(Work to be completed)
As the answer, set down the lines below from the one containing "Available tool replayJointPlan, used" through the one containing "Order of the", exactly and inclusively, and no others.

(Records contained in a dataset)
---*---

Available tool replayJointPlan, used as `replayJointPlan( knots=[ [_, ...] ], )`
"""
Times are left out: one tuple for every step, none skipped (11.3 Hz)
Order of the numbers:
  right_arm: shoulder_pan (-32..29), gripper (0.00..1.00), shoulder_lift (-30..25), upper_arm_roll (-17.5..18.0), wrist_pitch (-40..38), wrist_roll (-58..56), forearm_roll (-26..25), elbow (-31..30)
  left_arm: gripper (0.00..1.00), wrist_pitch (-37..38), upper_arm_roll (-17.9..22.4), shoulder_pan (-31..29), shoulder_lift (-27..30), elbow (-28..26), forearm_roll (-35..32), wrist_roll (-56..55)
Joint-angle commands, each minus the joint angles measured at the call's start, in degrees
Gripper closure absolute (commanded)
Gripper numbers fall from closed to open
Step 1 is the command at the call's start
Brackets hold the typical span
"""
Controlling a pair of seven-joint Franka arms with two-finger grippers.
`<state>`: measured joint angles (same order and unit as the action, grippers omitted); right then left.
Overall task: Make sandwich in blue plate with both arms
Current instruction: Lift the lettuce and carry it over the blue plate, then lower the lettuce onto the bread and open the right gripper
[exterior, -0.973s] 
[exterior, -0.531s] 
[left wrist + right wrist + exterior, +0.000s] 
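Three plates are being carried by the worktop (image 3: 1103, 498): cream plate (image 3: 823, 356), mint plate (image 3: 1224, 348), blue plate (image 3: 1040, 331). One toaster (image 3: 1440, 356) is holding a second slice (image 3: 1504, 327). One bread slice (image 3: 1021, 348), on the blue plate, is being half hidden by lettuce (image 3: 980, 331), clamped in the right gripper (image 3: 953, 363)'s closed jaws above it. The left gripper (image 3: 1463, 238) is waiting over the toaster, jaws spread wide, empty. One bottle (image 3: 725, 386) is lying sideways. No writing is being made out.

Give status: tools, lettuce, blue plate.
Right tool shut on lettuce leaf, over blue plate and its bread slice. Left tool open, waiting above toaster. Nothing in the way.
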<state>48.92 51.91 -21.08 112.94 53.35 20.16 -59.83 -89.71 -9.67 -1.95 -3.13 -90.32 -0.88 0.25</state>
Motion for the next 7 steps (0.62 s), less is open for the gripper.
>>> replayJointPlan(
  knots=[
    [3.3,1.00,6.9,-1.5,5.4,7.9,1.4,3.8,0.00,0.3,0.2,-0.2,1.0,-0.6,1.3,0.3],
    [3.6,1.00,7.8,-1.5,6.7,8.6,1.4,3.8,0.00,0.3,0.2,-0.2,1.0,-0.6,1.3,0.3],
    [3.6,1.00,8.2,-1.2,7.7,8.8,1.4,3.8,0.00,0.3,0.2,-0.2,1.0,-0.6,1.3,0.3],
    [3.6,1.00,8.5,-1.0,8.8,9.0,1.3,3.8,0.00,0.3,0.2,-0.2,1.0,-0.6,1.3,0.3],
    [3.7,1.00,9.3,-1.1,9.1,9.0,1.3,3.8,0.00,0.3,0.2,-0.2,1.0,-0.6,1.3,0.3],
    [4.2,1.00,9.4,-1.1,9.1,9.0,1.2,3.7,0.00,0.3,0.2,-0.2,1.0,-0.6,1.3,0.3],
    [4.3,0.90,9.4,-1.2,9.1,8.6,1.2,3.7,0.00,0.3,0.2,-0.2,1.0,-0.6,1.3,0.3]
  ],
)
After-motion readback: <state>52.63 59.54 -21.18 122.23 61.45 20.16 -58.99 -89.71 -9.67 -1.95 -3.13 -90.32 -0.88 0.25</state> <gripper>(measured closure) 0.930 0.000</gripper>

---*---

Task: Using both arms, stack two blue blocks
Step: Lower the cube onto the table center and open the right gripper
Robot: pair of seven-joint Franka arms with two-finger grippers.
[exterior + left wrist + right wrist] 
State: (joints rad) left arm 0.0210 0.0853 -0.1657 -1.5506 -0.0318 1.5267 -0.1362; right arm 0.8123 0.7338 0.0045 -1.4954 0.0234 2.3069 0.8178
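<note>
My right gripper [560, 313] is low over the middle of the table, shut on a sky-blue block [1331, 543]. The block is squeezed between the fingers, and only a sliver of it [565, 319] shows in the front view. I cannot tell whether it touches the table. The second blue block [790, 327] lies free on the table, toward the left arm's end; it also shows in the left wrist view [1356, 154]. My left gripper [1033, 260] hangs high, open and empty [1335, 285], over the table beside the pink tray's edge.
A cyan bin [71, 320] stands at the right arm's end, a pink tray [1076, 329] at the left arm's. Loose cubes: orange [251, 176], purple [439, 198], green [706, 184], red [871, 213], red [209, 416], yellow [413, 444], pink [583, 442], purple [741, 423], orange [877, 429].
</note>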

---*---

(Answer for this exercise)
Available tool replayJointPlan, used as `replayJointPlan( knots=[ [_, ...] ], )`
"""
Times are left out: one tuple for every step, none skipped (11.3 Hz)
Order of the numbers:

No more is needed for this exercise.